Coconut Red Curry Lentil Dahl Recipe

May 31, 2017
: 10 min
: 25 min
: 35 min
: Super Easy


  • 1 cup (210g) red lentils (rinsed well)
  • 1 tsp. olive oil
  • ½ onion
  • 2 tomatoes
  • 1 zucchini
  • 2 tablespoons curry
  • ½ teaspoons salt
  • ¼ teaspoon black pepper
  • ½ cup coconut milk
  • Salt and freshly ground pepper
  • Step 1 Rinse the lentils with clear water. Peel and chop the onion and the zucchini. Tin chop the tomatoes (keep the juice).
  • Step 2 Heat the olive oil in a large pan over medium-low heat. Sauté onion, stirring frequently, until it has softened and is turning clear. Add chopped zucchini, tomatoes (and its juice) and cook, stirring continuously for 1 to 2 minutes.

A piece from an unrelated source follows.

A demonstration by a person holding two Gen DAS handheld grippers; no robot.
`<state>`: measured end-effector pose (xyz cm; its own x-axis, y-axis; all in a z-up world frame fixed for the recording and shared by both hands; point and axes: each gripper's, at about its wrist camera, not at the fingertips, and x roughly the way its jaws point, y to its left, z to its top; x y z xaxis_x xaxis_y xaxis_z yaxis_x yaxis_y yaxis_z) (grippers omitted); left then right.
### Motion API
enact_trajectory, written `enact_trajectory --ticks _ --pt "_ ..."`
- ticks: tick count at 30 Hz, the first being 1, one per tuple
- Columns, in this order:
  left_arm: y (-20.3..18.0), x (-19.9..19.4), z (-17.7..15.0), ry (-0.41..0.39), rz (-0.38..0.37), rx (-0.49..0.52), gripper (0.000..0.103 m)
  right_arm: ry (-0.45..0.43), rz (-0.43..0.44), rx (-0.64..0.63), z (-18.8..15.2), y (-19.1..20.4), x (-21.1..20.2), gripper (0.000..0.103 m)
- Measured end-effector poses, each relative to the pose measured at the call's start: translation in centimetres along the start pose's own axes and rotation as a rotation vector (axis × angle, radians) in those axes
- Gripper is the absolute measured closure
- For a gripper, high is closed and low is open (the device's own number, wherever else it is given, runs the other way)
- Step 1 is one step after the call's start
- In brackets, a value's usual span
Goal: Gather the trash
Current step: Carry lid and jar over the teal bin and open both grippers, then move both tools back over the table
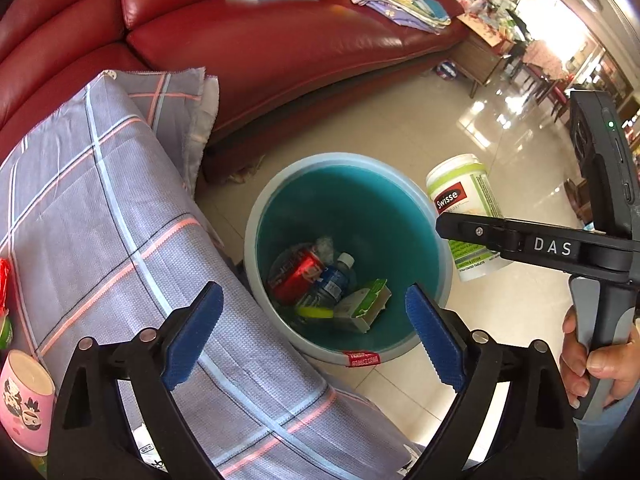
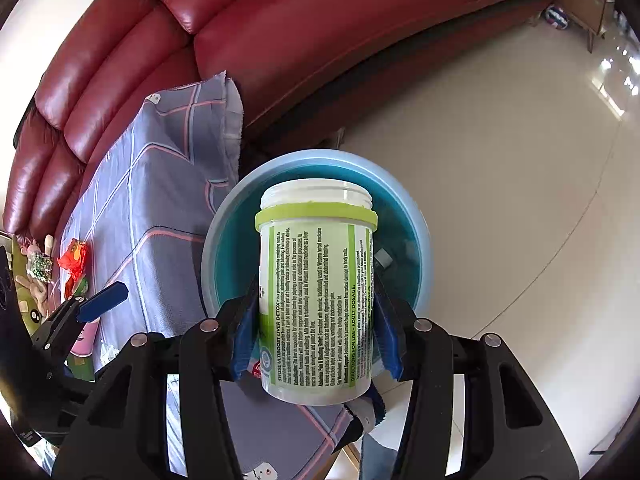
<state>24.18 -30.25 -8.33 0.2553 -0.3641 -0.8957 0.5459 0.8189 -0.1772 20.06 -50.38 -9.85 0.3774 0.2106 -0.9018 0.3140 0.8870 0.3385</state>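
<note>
A round blue bin [image 1: 256, 216] stands on the floor beside the cloth-covered table. Inside it lie a red can [image 1: 298, 272], a blue-labelled bottle [image 1: 334, 280] and a green-and-white carton [image 1: 364, 304]. My left gripper [image 1: 312, 296] hangs open above the bin, with nothing between its blue pads. My right gripper [image 2: 316, 292] is shut on a white Swisse jar [image 2: 316, 280] with a green label and no lid, held above the bin [image 2: 420, 220]. In the left wrist view the jar [image 1: 460, 196] hangs over the bin's right rim.
A grey plaid cloth [image 1: 100, 200] covers the table left of the bin, with a pink cup [image 1: 24, 404] and red wrappers [image 2: 74, 258] on it. A red leather sofa [image 1: 260, 52] curves behind. Beige tiled floor [image 2: 500, 180] spreads to the right. A hand [image 1: 592, 360] grips the right handle.
</note>
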Motion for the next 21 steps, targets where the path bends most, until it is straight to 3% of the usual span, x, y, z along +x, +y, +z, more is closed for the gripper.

  • Step 3 Add lentils to pan and cover with coconut milk. Season to taste with salt, black pepper and spices you like (curry here). Raise heat to bring to a boil, then reduce heat until mixture is at a fast simmer. Cook uncovered until lentils are tender (about 25-30 minutes). Add water when needed (if mixture has thickened too fast and lentils are not soft enough yet). If dahl is too “soupy”, increase heat and cook for a little longer.
  • Step 4 Serve hot with meat, fish or salad. Enjoy!